━━━ Data for this task

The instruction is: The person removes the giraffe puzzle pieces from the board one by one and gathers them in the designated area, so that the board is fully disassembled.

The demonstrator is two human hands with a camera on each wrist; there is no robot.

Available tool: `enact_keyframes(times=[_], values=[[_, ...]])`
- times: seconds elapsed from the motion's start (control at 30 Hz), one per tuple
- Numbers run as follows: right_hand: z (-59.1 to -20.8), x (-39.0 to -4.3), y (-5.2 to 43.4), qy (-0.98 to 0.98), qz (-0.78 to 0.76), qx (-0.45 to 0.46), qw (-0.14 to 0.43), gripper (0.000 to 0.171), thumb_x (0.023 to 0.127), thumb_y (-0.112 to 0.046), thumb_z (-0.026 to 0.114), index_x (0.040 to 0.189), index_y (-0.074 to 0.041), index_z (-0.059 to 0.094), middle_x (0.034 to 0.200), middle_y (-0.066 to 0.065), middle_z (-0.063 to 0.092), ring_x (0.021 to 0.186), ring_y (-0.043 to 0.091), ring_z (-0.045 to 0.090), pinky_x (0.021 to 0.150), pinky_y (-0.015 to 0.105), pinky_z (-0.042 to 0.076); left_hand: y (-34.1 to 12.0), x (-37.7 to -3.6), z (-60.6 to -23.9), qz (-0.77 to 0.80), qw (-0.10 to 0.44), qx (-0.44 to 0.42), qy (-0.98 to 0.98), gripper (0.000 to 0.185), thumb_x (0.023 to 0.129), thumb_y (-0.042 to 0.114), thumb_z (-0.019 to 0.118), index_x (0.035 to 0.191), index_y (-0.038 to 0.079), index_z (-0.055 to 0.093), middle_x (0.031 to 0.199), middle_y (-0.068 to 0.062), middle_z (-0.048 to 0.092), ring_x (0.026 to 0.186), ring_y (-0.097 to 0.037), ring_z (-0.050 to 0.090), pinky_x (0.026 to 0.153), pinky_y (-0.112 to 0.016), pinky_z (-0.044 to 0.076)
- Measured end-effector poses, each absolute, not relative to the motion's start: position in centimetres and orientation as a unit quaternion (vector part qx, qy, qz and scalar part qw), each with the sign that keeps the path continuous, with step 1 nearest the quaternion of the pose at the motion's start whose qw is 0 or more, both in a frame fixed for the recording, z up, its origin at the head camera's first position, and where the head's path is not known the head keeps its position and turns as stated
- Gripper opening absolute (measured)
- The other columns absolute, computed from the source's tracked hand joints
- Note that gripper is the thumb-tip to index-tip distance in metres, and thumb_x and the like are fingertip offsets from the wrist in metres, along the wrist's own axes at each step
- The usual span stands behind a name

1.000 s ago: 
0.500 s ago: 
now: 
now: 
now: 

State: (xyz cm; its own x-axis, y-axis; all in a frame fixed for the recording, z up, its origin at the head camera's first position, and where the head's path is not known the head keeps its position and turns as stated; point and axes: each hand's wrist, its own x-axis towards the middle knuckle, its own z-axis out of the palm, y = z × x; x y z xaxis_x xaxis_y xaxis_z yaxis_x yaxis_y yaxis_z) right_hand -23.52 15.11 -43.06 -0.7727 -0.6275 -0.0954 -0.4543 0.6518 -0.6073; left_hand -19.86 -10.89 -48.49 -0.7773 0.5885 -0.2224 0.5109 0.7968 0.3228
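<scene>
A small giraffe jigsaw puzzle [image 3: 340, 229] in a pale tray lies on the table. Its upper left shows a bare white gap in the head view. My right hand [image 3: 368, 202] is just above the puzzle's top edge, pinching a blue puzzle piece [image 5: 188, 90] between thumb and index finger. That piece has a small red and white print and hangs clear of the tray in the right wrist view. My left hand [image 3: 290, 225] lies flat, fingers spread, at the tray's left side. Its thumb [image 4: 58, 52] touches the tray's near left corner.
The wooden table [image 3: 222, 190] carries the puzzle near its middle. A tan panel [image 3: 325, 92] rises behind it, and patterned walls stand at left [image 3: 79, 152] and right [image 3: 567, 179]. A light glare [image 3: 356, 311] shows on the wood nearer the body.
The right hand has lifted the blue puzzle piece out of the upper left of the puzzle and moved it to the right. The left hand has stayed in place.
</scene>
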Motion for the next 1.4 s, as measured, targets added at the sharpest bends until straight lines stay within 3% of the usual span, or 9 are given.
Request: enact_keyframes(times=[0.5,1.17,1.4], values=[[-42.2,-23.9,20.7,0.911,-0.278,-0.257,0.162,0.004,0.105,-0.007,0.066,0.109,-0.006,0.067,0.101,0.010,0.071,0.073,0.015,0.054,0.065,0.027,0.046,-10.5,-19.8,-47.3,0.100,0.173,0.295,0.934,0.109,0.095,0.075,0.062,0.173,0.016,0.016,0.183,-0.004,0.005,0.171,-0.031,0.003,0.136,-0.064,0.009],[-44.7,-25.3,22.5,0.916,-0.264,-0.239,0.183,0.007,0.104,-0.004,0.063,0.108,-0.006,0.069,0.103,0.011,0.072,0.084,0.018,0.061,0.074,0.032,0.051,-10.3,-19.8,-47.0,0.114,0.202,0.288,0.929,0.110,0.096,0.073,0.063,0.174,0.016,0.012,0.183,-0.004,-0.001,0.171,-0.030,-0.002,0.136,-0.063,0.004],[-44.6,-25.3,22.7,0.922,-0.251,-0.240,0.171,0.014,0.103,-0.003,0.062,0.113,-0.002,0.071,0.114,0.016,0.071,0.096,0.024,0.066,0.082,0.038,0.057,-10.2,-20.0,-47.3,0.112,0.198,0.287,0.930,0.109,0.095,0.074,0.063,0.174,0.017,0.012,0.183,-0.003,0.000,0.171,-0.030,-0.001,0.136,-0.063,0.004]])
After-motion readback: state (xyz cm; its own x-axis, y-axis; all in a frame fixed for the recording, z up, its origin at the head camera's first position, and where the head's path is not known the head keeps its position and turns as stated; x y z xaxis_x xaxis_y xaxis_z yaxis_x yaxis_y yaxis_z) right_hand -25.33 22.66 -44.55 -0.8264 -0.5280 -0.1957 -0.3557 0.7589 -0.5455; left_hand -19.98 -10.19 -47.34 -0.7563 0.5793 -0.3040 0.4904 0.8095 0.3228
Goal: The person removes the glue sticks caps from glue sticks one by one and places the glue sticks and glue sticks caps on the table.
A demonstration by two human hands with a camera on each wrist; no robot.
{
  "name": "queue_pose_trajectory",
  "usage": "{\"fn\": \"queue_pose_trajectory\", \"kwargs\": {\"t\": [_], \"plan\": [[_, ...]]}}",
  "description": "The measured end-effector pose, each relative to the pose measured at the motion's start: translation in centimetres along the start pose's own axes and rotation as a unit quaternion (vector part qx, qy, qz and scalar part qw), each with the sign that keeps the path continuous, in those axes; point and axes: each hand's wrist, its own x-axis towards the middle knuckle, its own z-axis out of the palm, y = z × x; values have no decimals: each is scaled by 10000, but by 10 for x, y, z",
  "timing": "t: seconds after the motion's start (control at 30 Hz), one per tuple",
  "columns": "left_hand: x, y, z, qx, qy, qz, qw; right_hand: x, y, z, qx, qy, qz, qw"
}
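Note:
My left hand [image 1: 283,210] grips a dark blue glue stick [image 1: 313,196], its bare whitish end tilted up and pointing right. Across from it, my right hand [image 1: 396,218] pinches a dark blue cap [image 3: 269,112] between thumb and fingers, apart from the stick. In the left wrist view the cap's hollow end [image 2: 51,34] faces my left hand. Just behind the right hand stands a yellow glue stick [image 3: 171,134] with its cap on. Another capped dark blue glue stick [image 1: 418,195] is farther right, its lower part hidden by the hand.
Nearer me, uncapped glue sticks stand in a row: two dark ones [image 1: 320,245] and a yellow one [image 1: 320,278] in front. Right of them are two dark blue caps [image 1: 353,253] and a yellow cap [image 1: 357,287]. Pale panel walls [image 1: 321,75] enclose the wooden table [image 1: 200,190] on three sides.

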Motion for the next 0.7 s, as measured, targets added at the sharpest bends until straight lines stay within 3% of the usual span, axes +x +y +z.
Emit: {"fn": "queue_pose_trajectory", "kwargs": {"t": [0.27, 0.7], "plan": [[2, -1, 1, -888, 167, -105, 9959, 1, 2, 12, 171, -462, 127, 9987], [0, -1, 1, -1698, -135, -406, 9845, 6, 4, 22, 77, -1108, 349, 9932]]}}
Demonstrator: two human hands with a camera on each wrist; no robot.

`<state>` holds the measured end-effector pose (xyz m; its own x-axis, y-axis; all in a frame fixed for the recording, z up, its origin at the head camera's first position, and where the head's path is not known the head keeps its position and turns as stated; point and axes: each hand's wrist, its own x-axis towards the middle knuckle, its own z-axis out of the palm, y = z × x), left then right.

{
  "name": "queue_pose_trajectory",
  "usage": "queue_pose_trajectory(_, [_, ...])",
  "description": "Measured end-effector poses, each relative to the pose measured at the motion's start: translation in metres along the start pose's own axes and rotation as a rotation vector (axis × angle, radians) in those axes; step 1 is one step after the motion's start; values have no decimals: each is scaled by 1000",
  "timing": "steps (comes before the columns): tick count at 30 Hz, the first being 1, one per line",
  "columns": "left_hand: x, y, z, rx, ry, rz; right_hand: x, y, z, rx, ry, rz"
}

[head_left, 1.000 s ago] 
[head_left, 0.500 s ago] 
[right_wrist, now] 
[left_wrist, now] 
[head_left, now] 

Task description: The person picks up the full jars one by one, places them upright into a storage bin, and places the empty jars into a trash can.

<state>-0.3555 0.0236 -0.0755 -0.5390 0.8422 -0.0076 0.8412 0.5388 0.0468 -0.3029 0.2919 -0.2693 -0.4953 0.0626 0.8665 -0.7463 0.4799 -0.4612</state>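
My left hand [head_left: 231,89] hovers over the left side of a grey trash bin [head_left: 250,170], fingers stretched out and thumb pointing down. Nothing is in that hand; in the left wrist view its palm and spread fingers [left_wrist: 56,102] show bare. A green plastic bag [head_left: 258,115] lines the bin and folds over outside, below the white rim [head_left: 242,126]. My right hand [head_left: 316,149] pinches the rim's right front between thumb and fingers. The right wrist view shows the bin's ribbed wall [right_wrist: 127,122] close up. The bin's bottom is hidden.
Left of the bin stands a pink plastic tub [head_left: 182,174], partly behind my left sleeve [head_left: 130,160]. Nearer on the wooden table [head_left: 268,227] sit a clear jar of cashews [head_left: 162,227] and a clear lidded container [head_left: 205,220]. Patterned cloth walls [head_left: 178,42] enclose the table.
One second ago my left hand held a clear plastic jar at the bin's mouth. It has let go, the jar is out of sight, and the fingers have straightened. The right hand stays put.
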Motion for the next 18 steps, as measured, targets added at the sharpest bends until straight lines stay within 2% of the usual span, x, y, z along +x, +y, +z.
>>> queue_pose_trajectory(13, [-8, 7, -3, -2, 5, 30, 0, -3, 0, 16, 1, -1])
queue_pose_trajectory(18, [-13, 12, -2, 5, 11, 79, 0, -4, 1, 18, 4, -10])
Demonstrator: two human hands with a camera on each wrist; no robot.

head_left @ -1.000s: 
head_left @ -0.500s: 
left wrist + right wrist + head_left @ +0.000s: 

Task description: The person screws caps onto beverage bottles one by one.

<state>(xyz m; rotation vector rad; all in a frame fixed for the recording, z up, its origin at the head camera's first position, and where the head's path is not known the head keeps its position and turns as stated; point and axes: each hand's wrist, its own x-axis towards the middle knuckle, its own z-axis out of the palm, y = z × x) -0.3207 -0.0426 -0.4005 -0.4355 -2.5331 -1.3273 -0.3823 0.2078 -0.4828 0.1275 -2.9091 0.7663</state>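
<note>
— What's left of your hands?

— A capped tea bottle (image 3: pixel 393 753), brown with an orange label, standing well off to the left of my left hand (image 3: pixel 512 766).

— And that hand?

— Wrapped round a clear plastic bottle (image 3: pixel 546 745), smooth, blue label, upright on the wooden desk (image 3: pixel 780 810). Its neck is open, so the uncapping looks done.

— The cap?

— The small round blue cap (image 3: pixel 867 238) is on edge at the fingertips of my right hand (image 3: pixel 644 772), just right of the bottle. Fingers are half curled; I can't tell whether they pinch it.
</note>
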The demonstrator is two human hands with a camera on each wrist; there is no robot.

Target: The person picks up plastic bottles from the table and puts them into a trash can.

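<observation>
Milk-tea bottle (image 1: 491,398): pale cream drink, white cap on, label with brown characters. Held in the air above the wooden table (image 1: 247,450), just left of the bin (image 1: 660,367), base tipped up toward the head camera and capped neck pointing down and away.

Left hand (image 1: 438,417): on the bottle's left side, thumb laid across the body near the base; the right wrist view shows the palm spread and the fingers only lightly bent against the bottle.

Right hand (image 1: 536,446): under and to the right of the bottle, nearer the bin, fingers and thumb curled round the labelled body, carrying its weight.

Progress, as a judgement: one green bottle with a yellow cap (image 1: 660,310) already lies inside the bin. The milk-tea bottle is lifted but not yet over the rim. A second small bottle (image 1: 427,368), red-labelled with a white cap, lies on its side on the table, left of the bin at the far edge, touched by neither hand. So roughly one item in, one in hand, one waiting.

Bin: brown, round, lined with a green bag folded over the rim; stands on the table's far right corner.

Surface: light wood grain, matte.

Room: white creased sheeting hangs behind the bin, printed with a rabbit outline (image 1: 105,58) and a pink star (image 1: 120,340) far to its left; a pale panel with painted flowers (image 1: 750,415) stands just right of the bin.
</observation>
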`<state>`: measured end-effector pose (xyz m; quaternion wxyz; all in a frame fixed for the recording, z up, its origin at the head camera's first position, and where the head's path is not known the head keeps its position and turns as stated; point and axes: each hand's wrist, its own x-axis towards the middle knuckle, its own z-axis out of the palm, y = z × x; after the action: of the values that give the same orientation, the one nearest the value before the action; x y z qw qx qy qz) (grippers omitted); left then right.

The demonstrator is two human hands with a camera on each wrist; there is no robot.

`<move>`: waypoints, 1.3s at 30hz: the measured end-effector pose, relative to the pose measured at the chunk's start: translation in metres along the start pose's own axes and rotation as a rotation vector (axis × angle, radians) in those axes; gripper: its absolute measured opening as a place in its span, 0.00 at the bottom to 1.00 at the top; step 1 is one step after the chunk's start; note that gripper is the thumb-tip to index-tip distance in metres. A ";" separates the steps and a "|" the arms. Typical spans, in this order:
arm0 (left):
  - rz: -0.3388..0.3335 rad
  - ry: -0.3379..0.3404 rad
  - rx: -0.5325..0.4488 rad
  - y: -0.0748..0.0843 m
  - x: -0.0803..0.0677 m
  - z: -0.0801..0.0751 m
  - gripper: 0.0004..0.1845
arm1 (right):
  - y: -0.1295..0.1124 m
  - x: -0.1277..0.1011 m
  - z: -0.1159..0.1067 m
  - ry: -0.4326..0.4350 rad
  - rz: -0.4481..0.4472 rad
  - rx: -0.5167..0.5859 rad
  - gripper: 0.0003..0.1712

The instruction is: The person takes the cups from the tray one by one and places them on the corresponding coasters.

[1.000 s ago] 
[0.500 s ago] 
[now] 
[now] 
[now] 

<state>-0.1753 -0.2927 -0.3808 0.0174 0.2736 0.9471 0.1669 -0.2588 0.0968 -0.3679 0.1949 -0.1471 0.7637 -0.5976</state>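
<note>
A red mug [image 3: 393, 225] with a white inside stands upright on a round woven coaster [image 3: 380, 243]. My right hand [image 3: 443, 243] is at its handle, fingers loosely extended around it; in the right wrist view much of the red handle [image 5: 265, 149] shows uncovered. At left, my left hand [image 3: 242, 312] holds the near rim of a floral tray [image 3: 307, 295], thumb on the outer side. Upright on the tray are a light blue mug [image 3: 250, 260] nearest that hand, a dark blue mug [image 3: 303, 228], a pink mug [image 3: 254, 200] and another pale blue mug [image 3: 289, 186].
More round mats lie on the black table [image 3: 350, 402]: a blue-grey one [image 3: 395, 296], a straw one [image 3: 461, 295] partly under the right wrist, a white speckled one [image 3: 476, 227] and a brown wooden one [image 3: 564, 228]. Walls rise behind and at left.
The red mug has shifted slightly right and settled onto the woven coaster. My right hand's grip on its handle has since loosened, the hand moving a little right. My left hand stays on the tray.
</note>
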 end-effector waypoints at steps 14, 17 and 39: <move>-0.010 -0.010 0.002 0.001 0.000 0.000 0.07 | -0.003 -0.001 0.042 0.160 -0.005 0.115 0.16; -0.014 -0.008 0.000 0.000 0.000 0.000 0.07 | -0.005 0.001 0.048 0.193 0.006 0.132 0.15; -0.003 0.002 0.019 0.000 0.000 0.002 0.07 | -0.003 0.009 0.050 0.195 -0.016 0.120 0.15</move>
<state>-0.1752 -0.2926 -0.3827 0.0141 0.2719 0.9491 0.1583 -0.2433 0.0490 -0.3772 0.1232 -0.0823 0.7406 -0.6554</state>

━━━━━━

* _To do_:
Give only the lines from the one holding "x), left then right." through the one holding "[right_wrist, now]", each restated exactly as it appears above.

* _Written reply_:
`<state>` holds the measured end-effector pose (xyz m; its own x-axis, y-axis; all in a frame fixed for the recording, z up, its origin at the head camera's first position, and where the head's path is not known the head keeps its position and turns as stated; point and axes: each hand's wrist, its own x-axis towards the middle knuckle, its own z-axis out of the palm, y = z × x), left then right.

{
  "name": "queue_pose_trajectory",
  "usage": "queue_pose_trajectory(_, [_, ...])",
  "description": "Measured end-effector poses, each relative to the pose measured at the motion's start: translation in metres along the start pose's own axes and rotation as a rotation vector (axis × angle, radians) in those axes; step 1 is one step after the motion's start; values have no decimals: each is scaled by 1000",
  "timing": "steps (comes before the columns): tick count at 30 Hz, the first being 1, one per line",
  "columns": "left_hand: x, y, z, rx, ry, rz; right_hand: x, y, z, rx, ry, rz"
}

[head_left, 1.000 s ago] 
[head_left, 0.500 s ago] 
[right_wrist, now] 

Nothing remains to add to the answer.